Problem requirements: A word-for-word transcription of the whole listing is required.

Materials provided Start Marker

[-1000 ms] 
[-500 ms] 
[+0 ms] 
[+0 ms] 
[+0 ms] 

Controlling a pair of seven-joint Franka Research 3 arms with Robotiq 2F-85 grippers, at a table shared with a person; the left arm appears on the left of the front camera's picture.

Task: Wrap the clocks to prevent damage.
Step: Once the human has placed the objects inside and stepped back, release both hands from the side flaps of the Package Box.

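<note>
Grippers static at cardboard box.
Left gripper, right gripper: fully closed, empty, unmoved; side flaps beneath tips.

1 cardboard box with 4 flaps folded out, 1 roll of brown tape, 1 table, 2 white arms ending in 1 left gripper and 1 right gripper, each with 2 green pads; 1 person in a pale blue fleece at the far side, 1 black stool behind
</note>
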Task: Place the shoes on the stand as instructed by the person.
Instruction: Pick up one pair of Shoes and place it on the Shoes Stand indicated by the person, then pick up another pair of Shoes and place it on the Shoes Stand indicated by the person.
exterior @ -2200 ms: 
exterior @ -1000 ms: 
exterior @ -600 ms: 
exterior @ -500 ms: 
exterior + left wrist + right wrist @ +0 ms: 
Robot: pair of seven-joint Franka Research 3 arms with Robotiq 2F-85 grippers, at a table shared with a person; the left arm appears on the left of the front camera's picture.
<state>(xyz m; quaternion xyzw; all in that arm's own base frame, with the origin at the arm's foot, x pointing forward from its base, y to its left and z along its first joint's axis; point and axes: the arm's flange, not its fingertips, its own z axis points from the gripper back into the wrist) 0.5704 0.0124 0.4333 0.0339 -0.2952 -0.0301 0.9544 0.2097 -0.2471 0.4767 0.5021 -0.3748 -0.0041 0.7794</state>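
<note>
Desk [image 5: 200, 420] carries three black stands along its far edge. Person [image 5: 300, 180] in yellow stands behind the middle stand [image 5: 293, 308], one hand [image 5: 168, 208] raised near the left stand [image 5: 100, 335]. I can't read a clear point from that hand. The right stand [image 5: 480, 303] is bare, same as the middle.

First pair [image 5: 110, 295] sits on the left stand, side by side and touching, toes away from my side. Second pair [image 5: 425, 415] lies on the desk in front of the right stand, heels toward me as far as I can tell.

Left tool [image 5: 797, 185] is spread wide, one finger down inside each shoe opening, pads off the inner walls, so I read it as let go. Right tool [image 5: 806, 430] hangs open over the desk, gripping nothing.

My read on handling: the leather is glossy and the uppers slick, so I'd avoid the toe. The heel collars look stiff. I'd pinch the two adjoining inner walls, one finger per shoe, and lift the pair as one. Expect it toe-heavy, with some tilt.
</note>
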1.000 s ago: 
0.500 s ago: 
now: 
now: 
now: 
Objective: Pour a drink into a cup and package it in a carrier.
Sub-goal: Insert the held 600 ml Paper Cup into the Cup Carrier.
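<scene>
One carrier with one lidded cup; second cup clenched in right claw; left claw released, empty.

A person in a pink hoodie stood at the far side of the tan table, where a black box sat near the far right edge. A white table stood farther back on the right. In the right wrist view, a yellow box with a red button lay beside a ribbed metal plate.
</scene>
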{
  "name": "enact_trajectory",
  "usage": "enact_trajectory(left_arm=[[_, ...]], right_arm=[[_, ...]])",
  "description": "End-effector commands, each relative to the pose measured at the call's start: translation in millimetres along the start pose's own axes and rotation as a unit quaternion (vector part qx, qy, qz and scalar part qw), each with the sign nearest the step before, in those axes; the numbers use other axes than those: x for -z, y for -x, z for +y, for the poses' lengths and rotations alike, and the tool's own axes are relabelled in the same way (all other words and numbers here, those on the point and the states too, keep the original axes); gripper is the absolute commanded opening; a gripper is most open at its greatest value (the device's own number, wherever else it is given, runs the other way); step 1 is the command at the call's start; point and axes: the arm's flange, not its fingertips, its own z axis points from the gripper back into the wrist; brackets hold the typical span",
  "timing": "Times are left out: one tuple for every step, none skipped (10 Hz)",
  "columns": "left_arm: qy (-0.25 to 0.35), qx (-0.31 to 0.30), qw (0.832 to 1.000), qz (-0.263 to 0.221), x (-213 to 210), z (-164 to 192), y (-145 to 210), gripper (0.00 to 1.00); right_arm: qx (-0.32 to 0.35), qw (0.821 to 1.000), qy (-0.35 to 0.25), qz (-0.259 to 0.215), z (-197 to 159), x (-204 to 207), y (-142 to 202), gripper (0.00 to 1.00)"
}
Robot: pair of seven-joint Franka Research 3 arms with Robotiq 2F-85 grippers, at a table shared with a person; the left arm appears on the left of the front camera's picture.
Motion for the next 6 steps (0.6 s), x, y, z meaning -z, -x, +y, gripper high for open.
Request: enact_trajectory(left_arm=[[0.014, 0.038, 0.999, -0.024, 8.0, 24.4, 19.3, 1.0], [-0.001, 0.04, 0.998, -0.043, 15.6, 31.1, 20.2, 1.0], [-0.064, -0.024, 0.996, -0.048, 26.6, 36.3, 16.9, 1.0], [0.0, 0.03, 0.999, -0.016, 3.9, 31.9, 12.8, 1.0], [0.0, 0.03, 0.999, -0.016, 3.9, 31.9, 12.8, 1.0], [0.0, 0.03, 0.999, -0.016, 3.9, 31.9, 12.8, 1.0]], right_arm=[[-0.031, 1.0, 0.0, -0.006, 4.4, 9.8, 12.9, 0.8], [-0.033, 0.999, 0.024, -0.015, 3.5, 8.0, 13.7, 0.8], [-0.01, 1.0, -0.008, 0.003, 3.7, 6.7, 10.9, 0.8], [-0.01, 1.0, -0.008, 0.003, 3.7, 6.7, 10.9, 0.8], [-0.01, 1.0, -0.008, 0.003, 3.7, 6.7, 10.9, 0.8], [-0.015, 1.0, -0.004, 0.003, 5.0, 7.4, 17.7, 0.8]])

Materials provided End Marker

Solution:
[-1000 ms] 
[-500 ms] 
[+0 ms] 
[+0 ms] 
[+0 ms] 

Controlling a pair of seven-joint Franka Research 3 arms with Robotiq 2F-85 grippers, at a table shared with a person; the left arm appears on the left of the front camera's picture.

Task: Wrap the clocks to prevent damage.
Step: Once the human has placed the objects inside and stepped back, release both hands from the side flaps of the Package Box.

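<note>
Grippers static at cardboard box.
Left gripper, right gripper: fully closed, empty, unmoved; side flaps beneath tips.

1 cardboard box with 4 flaps folded out, 1 roll of brown tape, 1 table, 2 white arms ending in 1 left gripper and 1 right gripper, each with 2 green pads; 1 person in a pale blue fleece at the far side, 1 black stool behind
</note>
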Task: Place the shoes on the stand as instructed by the person.
Instruction: Pick up one pair of Shoes and place it on the Shoes Stand indicated by the person, then pick up another pair of Shoes and place it on the Shoes Stand indicated by the person.
exterior @ -2200 ms: 
exterior @ -1000 ms: 
exterior @ -600 ms: 
exterior @ -500 ms: 
exterior + left wrist + right wrist @ +0 ms: 
Robot: pair of seven-joint Franka Research 3 arms with Robotiq 2F-85 grippers, at a table shared with a person; the left arm appears on the left of the front camera's picture.
<state>(xyz m; quaternion xyzw; all in that arm's own base frame, with the origin at the arm's foot, x pointing forward from its base, y to its left and z along its first joint's axis; point and axes: the arm's flange, not its fingertips, its own z axis points from the gripper back into the wrist) 0.5704 0.0124 0.4333 0.0339 -0.2952 -0.0301 0.9544 0.2097 -0.2471 0.4767 0.5021 -0.3748 -0.0041 0.7794</state>
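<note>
Desk [image 5: 200, 420] carries three black stands along its far edge. Person [image 5: 300, 180] in yellow stands behind the middle stand [image 5: 293, 308], one hand [image 5: 168, 208] raised near the left stand [image 5: 100, 335]. I can't read a clear point from that hand. The right stand [image 5: 480, 303] is bare, same as the middle.

First pair [image 5: 110, 295] sits on the left stand, side by side and touching, toes away from my side. Second pair [image 5: 425, 415] lies on the desk in front of the right stand, heels toward me as far as I can tell.

Left tool [image 5: 797, 185] is spread wide, one finger down inside each shoe opening, pads off the inner walls, so I read it as let go. Right tool [image 5: 806, 430] hangs open over the desk, gripping nothing.

My read on handling: the leather is glossy and the uppers slick, so I'd avoid the toe. The heel collars look stiff. I'd pinch the two adjoining inner walls, one finger per shoe, and lift the pair as one. Expect it toe-heavy, with some tilt.
</note>
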1.000 s ago: 
0.500 s ago: 
now: 
now: 
now: 
Objective: Pour a drink into a cup and package it in a carrier.
Sub-goal: Insert the held 600 ml Paper Cup into the Cup Carrier.
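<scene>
One carrier with one lidded cup; second cup clenched in right claw; left claw released, empty.

A person in a pink hoodie stood at the far side of the tan table, where a black box sat near the far right edge. A white table stood farther back on the right. In the right wrist view, a yellow box with a red button lay beside a ribbed metal plate.
</scene>
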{
  "name": "enact_trajectory",
  "usage": "enact_trajectory(left_arm=[[_, ...]], right_arm=[[_, ...]])",
  "description": "End-effector commands, each relative to the pose measured at the call's start: translation in millimetres along the start pose's own axes and rotation as a unit quaternion (vector part qx, qy, qz and scalar part qw), each with the sign nearest the step before, in those axes; the numbers use other axes than those: x for -z, y for -x, z for +y, for the poses' lengths and rotations alike, and the tool's own axes are relabelled in the same way (all other words and numbers here, those on the point and the states too, keep the original axes); gripper is the absolute commanded opening; a gripper is most open at its greatest value (the device's own number, wherever else it is given, runs the other way); step 1 is the command at the call's start; point and axes: the arm's flange, not its fingertips, its own z axis points from the gripper back into the wrist; brackets hold the typical span",
  "timing": "Times are left out: one tuple for every step, none skipped (10 Hz)",
  "columns": "left_arm: qy (-0.25 to 0.35), qx (-0.31 to 0.30), qw (0.832 to 1.000), qz (-0.263 to 0.221), x (-213 to 210), z (-164 to 192), y (-145 to 210), gripper (0.00 to 1.00); right_arm: qx (-0.32 to 0.35), qw (0.821 to 1.000), qy (-0.35 to 0.25), qz (-0.259 to 0.215), z (-197 to 159), x (-204 to 207), y (-142 to 202), gripper (0.00 to 1.00)"
}
Robot: pair of seven-joint Franka Research 3 arms with Robotiq 2F-85 grippers, at a table shared with a person; the left arm appears on the left of the front camera's picture.
Motion for the next 6 steps (0.6 s), x, y, z meaning -z, -x, +y, gripper high for open.
Request: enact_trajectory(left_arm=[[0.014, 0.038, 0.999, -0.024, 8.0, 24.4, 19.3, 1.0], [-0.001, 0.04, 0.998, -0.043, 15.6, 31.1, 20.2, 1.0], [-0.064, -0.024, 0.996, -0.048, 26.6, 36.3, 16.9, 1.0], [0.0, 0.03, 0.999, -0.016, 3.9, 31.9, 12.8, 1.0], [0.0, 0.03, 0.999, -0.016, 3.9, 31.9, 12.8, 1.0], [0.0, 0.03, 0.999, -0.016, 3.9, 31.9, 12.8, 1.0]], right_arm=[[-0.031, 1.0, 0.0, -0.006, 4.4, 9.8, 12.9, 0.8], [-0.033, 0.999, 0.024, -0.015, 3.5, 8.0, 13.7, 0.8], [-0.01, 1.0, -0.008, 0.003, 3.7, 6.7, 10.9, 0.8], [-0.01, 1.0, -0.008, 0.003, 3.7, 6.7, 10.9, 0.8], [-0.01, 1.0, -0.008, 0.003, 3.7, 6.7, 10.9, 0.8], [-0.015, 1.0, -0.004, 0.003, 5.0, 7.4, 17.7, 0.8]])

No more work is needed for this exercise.